In both cases, when I enter tab wave, stata automatically drops the 1st, 3rd, and 4th wave, leaving me only with wave 2:

wave | Freq. Percent Cum.
------------+-----------------------------------
2 | 19,177 100.00 100.00
------------+-----------------------------------
Total | 19,177 100.00

I would be really thankful if someone could explain to me what I am doing wrong, and what I can do to perform this type of sample restriction, i.e. I want to keep only those individuals who are interviewed in all 4 waves, AND who were between 50–75 years old at the 2nd wave interview.

Many thanks,
Guri
Tags: None
Guri Gray

Join Date: Jul 2022

Posts: 6
#2

02 Jul 2022, 12:31

CORRECTION: In the second row, it should say "Specifically, the part were the interviewed individuals have to be between 50-75 years old at the 2nd wave interview is what I am failing to achieve without stata automatically dropping all other waves". I accidentaly wrote 5th.
Comment
Andrew Musau

Join Date: Oct 2014

Posts: 10482
#3

02 Jul 2022, 13:18

You need something like:

Code:

bys mergeid: egen tag= max(inrange(age2013, 50, 75)) keep if tag
1 like
Comment
William Lisowski

Join Date: Dec 2014

Posts: 10150
#4

02 Jul 2022, 13:18

I'm assuming that age2013 is a missing value in all the waves other than 2.

Code:

bysort mergeid (wave): egen tokeep = max(inrange(age2013,50,75)) keep if tokeep

For observations in which age2013 is between 50 and 75, the value of inrange() will be 1; for all other observations it will be 0.
1 like
Comment
Guri Gray

Join Date: Jul 2022

Posts: 6
#5

04 Jul 2022, 11:45

Thank you for your assistance!

Following I am trying to create treatment and control groups. Specifically, I am doing some research on the effect of retirement on mental health, and I am using state pension ages as an instrumental variable for actually retiring.

As I have mentioned, my dataset contains 4 waves of interviews in total. I want to assign individuals who crossed the state pension age between the first and second interviews to the treatment group. Subsequently, those who did not cross the state pension age during that period will be assigned to the control group.

What I am finding to be difficult is that I have 10 different countries, which in my case means several different state pension ages.
Individuals reaching their state pension age between the first and the second waves were between 60 and 65 years old depending on country and gender. Therefore I am wondering how I could make stata detect and identify individuals who crossed their respective state pension age Between wave 1 and 2? Do I need to do everything separately for every country or can I use something that can do this for all countries at once even though they have different state pension ages.
*I am not interested in the effects for any specific country, this is a multi-country research.

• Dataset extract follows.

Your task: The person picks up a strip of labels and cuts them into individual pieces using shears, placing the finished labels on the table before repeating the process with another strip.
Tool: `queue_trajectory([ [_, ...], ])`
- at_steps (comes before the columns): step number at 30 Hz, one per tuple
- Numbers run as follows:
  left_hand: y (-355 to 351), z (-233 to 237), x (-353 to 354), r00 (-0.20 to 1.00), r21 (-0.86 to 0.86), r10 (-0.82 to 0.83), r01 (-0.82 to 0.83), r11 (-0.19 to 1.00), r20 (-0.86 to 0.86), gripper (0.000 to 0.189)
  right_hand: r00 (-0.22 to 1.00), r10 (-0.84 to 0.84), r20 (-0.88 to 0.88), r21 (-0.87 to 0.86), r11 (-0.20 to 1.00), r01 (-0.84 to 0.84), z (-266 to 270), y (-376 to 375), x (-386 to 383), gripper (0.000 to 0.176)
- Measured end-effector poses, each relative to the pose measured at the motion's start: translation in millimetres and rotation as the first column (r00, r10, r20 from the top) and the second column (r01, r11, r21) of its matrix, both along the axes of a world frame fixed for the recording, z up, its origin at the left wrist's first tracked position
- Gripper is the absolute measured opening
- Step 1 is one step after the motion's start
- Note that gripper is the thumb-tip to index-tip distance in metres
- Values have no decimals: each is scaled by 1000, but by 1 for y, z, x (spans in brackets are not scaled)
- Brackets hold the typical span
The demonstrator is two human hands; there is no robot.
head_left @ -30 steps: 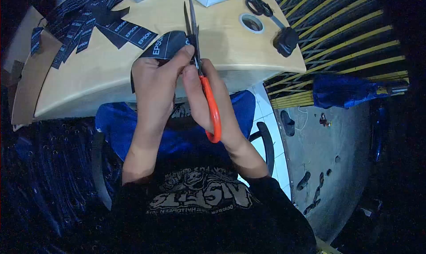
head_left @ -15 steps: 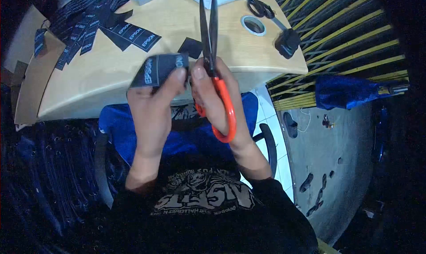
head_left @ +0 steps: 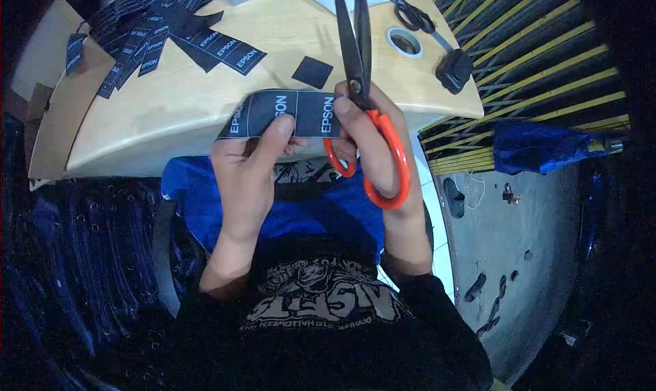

Additionally, the date of interviews across waves differs and thus It seems that there is no easy way to manually construct these groups.

*The relevant (I believe) variables I have are:
wave = wave indentifier (1, 2, 3, 4)
mergeid = person identifier (fix across modules and waves)
id = after "encoding" mergeid from string to numerical
country = country identifier
age = an age variable I defined by summing year of birth and month of birth to get more precise ages
age2011 = respondents age in wave 1
age2013 = respondents age in wave 2
age2015 = respondents age in wave 3
age2016 = respondents age in wave 4
age_int = age of respondent at the time of the interview
int_year = interview year
int_month = interview month

Without making this more confusing, I will summarize what I would like to get help with. What I am trying to do is the following:

I have 4 waves of interviews. I want to assign those who crossed the state pension age (in their respective country) between wave 1 and 2 to the treatment group. Subsequently, I want to assign those who did not cross the state pension age (in their respective country) during that same period to the control group. I have data from 10 european countries who have different state pension ages. How can I create these groups the best way?

Many thanks,
Guri
Comment

William Lisowski

Join Date: Dec 2014
Posts: 10150

04 Jul 2022, 12:07

Do you have gender in your dataset? Along with country, that is needed to determine the state pension age.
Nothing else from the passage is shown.